EXERCISE PROMPT: Output only an exact transcription of the line containing "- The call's" and all lines that follow it in the data below.

START EXTRACTED MATERIAL

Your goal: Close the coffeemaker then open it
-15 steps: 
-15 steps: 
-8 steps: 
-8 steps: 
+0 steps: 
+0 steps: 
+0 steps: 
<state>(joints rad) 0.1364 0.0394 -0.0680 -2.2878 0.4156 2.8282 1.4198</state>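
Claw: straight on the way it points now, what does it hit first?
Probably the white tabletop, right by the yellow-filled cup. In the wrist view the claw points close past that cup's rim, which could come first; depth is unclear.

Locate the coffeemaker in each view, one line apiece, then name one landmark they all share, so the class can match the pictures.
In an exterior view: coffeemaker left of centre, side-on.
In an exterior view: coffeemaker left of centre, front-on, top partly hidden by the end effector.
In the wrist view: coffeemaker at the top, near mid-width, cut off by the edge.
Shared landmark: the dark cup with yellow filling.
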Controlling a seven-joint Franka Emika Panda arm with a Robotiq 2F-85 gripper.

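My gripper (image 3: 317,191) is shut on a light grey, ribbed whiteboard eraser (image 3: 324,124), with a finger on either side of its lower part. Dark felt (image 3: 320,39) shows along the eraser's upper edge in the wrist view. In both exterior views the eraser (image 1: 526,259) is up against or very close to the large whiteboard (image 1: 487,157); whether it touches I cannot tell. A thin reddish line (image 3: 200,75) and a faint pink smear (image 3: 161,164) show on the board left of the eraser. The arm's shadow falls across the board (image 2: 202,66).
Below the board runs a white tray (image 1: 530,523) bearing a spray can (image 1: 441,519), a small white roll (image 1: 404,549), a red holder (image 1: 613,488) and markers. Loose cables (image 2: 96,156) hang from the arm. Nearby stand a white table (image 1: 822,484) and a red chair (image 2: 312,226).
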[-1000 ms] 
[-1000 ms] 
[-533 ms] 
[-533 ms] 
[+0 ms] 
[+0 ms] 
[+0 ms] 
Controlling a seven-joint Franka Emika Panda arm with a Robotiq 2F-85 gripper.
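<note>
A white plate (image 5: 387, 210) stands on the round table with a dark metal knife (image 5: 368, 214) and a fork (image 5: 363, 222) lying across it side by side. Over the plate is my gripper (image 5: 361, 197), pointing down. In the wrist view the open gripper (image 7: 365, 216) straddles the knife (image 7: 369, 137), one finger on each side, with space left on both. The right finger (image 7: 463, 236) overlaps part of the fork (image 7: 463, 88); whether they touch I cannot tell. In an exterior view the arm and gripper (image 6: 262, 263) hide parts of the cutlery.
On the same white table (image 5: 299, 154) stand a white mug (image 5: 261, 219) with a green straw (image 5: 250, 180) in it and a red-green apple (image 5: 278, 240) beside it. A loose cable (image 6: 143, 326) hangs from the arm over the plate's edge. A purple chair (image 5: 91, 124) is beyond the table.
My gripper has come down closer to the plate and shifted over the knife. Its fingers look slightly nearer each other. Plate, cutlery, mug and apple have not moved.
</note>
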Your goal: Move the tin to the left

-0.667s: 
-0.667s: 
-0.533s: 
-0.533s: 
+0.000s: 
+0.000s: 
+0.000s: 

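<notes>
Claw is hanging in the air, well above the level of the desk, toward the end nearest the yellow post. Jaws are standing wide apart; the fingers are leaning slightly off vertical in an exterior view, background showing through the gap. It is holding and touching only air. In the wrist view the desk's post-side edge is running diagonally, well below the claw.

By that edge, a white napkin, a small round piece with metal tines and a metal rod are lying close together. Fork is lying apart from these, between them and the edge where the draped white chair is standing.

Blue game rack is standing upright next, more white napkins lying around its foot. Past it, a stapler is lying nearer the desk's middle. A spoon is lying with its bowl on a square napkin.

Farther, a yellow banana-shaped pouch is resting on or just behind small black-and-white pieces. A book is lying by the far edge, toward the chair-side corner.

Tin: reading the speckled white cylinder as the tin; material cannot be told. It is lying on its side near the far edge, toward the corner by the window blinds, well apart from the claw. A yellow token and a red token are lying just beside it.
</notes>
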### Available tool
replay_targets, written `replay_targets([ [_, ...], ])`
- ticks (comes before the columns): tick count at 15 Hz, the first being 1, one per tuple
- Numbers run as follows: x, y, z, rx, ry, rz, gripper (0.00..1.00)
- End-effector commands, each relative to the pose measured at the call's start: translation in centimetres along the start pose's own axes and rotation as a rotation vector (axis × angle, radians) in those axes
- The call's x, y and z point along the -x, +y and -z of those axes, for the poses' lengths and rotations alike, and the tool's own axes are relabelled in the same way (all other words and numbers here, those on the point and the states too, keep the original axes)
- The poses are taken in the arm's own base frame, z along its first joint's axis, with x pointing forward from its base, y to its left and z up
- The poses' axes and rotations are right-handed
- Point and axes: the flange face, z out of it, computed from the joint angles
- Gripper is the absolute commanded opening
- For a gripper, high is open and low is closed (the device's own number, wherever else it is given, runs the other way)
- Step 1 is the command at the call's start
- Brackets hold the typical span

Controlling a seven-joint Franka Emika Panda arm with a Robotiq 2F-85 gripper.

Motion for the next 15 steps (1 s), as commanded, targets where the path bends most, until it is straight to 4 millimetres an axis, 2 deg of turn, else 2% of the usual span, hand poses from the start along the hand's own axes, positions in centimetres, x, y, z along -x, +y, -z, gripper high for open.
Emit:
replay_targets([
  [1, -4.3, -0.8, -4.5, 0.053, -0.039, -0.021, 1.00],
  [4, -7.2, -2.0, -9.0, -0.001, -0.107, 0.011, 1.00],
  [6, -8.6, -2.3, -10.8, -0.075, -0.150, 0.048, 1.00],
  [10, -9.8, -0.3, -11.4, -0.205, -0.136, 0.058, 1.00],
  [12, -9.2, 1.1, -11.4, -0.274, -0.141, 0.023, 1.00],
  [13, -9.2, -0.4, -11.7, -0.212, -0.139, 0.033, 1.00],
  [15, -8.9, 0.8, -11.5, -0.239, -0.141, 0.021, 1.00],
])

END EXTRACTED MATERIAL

REPLY:
- The call's x, y and z point along the -x, +y and -z of those axes, for the poses' lengths and rotations alike, and the tool's own axes are relabelled in the same way (all other words and numbers here, those on the point and the states too, keep the original axes)
- The poses are taken in the arm's own base frame, z along its first joint's axis, with x pointing forward from its base, y to its left and z up
- The poses' axes and rotations are right-handed
- Point and axes: the flange face, z out of it, computed from the joint angles
- Gripper is the absolute commanded opening
- For a gripper, high is open and low is closed (the device's own number, wherever else it is given, runs the other way)
- Step 1 is the command at the call's start
- Brackets hold the typical span

Controlling a seven-joint Franka Emika Panda arm with a Robotiq 2F-85 gripper.

Motion for the next 15 steps (1 s), as commanded, targets where the path bends most, until it is straight to 4 millimetres an axis, 2 deg of turn, else 2% of the usual span, hand poses from the start along the hand's own axes, positions in centimetres, x, y, z along -x, +y, -z, gripper high for open.
Emit:
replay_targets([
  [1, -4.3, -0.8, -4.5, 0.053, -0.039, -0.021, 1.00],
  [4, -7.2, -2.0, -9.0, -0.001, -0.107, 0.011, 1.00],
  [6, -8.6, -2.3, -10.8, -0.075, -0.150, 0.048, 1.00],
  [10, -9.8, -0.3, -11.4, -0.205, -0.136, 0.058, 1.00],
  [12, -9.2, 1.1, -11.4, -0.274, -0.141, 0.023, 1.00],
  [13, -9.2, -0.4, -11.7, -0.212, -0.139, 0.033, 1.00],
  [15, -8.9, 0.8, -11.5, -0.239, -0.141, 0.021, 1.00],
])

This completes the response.